En suivant la demande, en lançant de nouveaux produits (Senja, une spécialité au soja) et en misant sur la recherche, notamment via des partenariats ciblés, Danone, aujourd’hui recentré sur trois métiers, produits laitiers, eau et biscuits / céréales, détient peut-être la bonne recette.
Si l’accord-cadre entre Danone et l’Institut Pasteur sur les probiotiques trouve son origine dans une collaboration lancée il y a quatre ans dans le cadre d’une thèse et de travaux sur l’immunité et l’inflammation (avec un brevet en cours de dépôt), c’est aussi un exemple de deux stratégies de partenariat recherche / entreprise.

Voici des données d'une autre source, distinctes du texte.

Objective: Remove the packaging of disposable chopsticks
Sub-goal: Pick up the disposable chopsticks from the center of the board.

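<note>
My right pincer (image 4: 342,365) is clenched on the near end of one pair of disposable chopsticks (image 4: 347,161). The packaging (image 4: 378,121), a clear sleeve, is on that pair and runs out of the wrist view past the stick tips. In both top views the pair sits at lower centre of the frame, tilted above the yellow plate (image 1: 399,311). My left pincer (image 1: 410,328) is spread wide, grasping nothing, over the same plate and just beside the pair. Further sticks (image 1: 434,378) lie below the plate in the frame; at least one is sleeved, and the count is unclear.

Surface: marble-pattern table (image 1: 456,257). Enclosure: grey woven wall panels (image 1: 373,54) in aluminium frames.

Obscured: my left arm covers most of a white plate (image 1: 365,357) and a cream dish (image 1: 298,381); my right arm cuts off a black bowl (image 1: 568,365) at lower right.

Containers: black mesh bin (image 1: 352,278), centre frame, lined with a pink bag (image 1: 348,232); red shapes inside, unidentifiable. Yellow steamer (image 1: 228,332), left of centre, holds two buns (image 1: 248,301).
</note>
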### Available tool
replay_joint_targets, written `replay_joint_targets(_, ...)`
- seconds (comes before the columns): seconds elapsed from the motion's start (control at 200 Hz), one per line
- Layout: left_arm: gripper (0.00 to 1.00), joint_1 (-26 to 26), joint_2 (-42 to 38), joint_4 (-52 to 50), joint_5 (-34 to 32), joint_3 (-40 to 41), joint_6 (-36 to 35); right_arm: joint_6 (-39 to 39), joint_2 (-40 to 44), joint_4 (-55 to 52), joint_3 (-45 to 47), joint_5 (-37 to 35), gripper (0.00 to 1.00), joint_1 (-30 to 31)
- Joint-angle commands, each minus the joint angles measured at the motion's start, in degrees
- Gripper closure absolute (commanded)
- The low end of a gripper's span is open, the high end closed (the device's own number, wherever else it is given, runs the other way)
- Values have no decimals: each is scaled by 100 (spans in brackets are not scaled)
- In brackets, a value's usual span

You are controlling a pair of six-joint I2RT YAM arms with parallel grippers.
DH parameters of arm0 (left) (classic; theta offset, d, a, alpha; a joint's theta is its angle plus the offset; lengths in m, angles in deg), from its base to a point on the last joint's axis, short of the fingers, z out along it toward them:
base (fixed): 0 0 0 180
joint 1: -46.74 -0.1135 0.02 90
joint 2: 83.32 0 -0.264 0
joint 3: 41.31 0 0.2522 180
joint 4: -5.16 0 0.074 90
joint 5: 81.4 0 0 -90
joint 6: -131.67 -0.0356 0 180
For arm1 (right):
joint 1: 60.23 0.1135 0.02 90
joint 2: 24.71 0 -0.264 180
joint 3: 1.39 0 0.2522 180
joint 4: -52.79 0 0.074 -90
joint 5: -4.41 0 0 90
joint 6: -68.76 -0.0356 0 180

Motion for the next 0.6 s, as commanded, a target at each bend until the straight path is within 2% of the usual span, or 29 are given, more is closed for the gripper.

Chez Danone, l’interaction avec la communauté scientifique passe par des collaborations autour de programmes ciblés, l’organisation de manifestations ou un réseau de 15 instituts Danone à travers le monde. Un des derniers exemples d’une volonté d’implication dans la recherche sur les interactions entre alimentation et santé : l’annonce, le 6 janvier 2006, de la signature d’un accord de partenariat entre Danone et la Fondation cœur et artères.
À l’Institut Pasteur, assis sur un trépied recherche et enseignement, santé publique et valorisation, on envisage les collaborations sur trois niveaux : le partenariat, notamment pour l’exploitation de licence ou de brevet, le contrat de recherche sur un projet ciblé ou le mécénat. Et si les partenariats avec l’ industrie sont fréquents, l’accord avec Danone marque un renouveau d’une tradition pasteurienne orientée vers la microbiologie alimentaire et montre que « Pasteur a une carte à jouer dans l’agroalimentaire ». Au-delà des stratégies, ces collaborations sont l’occasion de « mieux se connaître et de réunir autour d’un projet commun deux communautés scientifiques », finalement pas si différentes.
Peut-être une réponse au souhait de « décloisonnement entre disciplines, entre recherche fondamentale et recherche appliquée, entre recherche publique et recherche privée... », lancé par Philippe Douste-Blazy, ministre des Affaires étrangères, lors d’un débat à Toulouse sur l’économie de la connaissance.
C’est sans nul doute un concept en vogue, qui s’inscrit dans la dynamique des pôles de compétitivité, des instituts Carnot et autres initiatives incitant à la collaboration recherche - entreprise et à la valorisation de la recherche vers le marché.